Accepter que les nuisibles vous mangent le quart de votre récolte est hélas un mal nécessaire pour permettre la venue des auxiliaires utiles pour le potager. Il faut accepter que cela prenne du temps. L’installation de la biodiversité prend du temps. Il faut accepter cela. Nous avons choisi la permaculture comme système agricole de base. La biodynamie et l’électroculture ont complété l’aventure. Nous avons donné du temps au temps, bien que nous soyons parfois bien impatients de voir les nuisibles diminuer en nombre.

Nous devons donc aussi être le plus accueillant possible à la fois pour les auxiliaires et pour les nuisibles, la nourriture de nos alliés. En fait, et ce sera la n-ième répétition de ma part, il faut que le potagiste observe autour de lui, la nature, les animaux, les insectes, les auxiliaires et les autres. L’observation permet de comprendre le comportement de chacun pour mieux réagir l’année suivante.

Géry de Broqueville

  1. Ce produit n’a pas été décrit dans l’article précédent.

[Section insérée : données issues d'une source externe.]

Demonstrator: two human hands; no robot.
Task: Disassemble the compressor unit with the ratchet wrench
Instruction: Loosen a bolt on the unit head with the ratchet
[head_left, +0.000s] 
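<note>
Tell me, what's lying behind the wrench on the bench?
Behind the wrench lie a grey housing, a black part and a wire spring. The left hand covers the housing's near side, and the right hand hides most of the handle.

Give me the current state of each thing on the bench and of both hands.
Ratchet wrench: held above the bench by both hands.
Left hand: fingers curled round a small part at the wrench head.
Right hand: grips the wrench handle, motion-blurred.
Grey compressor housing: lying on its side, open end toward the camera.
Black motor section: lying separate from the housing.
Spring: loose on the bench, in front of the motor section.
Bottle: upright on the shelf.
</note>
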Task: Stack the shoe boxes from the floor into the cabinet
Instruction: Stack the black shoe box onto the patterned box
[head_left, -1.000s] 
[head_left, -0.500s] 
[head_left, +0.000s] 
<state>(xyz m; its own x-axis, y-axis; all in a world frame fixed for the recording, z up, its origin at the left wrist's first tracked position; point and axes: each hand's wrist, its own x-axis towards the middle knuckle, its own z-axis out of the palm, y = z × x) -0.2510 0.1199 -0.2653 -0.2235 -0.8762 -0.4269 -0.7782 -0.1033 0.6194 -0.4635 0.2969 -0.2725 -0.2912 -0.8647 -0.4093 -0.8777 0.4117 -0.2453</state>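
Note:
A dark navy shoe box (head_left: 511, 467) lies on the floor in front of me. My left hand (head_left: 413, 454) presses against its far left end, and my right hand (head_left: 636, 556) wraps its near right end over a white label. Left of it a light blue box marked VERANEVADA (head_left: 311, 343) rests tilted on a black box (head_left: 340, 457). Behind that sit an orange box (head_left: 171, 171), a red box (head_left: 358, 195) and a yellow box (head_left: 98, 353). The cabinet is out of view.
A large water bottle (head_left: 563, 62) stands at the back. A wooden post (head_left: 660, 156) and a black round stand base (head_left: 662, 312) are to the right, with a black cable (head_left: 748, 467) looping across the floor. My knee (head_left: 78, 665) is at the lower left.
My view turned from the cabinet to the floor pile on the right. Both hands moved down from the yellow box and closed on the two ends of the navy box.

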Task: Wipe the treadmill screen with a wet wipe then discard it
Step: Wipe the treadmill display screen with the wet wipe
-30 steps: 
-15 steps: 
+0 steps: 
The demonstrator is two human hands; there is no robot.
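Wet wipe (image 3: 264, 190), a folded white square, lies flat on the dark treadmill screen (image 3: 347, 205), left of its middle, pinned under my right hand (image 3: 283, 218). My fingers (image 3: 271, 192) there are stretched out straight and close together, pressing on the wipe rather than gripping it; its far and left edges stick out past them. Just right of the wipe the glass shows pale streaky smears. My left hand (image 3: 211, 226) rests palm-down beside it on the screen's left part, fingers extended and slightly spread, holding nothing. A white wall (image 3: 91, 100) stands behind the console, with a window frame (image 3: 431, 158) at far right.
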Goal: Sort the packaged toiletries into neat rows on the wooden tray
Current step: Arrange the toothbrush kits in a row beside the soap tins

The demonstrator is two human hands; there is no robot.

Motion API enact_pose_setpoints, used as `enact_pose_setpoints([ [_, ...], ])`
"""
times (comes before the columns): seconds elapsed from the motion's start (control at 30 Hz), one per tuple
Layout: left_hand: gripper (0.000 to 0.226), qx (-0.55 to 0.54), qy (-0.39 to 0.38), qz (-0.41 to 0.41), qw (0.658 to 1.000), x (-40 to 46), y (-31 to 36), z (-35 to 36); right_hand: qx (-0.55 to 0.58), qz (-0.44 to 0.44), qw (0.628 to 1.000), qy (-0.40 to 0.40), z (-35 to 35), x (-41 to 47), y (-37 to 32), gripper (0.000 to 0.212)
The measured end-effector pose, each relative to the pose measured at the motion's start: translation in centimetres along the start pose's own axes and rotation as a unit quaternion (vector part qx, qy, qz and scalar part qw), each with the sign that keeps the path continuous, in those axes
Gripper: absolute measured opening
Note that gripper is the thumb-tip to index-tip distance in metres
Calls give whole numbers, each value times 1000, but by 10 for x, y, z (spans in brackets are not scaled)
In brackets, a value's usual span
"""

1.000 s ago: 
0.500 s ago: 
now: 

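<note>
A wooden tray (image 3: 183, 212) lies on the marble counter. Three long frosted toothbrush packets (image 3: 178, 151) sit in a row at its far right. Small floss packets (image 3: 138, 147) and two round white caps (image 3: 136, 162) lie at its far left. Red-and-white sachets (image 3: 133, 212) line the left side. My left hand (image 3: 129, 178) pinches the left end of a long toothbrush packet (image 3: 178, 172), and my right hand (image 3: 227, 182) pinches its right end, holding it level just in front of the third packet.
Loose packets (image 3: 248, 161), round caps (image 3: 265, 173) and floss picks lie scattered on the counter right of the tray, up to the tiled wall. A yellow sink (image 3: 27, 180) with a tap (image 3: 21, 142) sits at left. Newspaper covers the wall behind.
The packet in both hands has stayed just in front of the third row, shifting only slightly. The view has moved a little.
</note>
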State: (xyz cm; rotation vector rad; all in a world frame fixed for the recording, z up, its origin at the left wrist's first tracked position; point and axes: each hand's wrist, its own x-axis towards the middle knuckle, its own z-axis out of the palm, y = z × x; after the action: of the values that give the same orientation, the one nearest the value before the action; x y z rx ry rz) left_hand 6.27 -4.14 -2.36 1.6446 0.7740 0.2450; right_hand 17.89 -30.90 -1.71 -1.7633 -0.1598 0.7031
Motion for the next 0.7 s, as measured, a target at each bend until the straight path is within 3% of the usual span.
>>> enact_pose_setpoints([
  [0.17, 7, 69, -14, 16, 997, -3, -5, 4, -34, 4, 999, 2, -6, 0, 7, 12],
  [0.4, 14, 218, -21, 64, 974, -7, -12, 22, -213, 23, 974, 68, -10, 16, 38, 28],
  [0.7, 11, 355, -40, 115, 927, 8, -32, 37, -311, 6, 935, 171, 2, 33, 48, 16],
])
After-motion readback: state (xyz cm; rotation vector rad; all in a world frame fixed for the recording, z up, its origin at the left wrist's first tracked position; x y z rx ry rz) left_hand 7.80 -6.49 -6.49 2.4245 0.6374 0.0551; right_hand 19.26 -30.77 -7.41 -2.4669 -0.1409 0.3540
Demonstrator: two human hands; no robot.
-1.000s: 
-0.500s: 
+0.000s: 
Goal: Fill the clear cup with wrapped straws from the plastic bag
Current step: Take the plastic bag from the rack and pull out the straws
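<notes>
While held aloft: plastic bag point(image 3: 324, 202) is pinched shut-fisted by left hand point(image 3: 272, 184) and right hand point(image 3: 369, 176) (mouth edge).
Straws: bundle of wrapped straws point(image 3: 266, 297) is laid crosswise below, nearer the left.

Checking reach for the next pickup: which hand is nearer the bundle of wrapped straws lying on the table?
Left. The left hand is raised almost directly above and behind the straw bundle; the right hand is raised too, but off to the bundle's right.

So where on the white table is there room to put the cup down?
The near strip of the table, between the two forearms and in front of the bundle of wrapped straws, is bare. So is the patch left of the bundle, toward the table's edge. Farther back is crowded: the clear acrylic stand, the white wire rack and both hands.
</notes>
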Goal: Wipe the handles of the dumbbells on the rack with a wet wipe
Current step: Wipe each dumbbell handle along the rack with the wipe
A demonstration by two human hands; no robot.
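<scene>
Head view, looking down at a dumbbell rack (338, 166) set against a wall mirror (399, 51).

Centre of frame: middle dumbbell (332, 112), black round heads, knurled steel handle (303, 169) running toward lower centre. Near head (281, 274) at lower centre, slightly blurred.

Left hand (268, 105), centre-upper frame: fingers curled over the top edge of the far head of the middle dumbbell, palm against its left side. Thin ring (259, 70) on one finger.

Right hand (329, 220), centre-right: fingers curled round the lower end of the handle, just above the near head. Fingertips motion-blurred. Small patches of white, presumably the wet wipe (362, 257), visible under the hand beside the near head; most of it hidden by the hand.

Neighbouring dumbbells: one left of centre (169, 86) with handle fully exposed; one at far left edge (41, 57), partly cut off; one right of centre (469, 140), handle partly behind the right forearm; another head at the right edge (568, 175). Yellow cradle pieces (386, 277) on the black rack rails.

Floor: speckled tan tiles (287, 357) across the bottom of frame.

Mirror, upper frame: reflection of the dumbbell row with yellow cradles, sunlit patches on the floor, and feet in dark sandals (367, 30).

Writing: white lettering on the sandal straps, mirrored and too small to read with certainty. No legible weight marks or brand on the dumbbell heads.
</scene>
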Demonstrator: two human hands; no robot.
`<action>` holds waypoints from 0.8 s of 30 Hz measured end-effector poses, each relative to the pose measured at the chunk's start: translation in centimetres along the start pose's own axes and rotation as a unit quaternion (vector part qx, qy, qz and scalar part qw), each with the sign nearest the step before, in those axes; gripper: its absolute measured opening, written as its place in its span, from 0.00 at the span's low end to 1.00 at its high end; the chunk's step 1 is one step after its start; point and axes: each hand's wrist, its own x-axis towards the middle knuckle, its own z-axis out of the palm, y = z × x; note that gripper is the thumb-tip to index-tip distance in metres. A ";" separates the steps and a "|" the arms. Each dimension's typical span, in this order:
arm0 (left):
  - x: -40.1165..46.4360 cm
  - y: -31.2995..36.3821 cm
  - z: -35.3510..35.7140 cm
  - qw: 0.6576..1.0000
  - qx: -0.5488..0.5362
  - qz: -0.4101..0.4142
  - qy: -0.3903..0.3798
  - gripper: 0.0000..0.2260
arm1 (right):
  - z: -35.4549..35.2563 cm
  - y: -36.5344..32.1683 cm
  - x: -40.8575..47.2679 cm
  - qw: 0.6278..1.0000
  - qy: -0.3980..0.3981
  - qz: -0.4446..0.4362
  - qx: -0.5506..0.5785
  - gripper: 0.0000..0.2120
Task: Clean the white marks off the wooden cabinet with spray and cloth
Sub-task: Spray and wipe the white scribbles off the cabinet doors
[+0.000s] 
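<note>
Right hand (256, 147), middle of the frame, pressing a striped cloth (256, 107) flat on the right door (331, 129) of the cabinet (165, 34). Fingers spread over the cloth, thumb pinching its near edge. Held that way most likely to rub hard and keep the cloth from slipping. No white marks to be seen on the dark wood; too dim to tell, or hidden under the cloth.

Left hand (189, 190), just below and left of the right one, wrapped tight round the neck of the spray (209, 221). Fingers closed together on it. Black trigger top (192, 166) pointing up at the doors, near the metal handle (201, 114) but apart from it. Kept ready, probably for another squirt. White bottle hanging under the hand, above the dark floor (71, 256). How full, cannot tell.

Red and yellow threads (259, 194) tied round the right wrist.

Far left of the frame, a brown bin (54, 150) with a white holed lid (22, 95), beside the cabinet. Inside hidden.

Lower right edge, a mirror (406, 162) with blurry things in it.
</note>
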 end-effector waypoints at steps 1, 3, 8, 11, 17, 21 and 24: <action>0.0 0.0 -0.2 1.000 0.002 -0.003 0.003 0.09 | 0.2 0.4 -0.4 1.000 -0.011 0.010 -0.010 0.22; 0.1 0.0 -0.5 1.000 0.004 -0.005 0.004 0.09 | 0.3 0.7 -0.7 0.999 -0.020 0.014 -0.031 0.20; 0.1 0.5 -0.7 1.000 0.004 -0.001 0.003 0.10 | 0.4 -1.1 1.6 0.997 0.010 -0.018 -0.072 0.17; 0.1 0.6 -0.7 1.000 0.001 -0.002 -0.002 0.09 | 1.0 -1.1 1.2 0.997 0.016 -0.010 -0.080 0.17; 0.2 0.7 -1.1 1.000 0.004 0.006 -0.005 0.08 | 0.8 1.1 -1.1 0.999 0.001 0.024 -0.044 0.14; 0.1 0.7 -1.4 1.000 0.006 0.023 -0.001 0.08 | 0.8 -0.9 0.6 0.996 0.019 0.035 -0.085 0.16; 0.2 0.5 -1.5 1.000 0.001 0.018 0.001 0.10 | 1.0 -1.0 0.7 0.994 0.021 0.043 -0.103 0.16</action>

Il n’est intéressant que pour bien retenir la terminologie utilisée en termes d’éradication.
  2. Voir article précédent sur le label bio.
  3. Olivier de Serres, Théâtre d’agriculture et mesnage des champs, Actes Sud, 2001.
  4. Patrice Lucchetta, Biodiversité, Nuisible, qui es-tu ?, in Muséum de Toulouse.
  5. Dans un article futur nous aborderons cette question des animaux bio-indicateurs.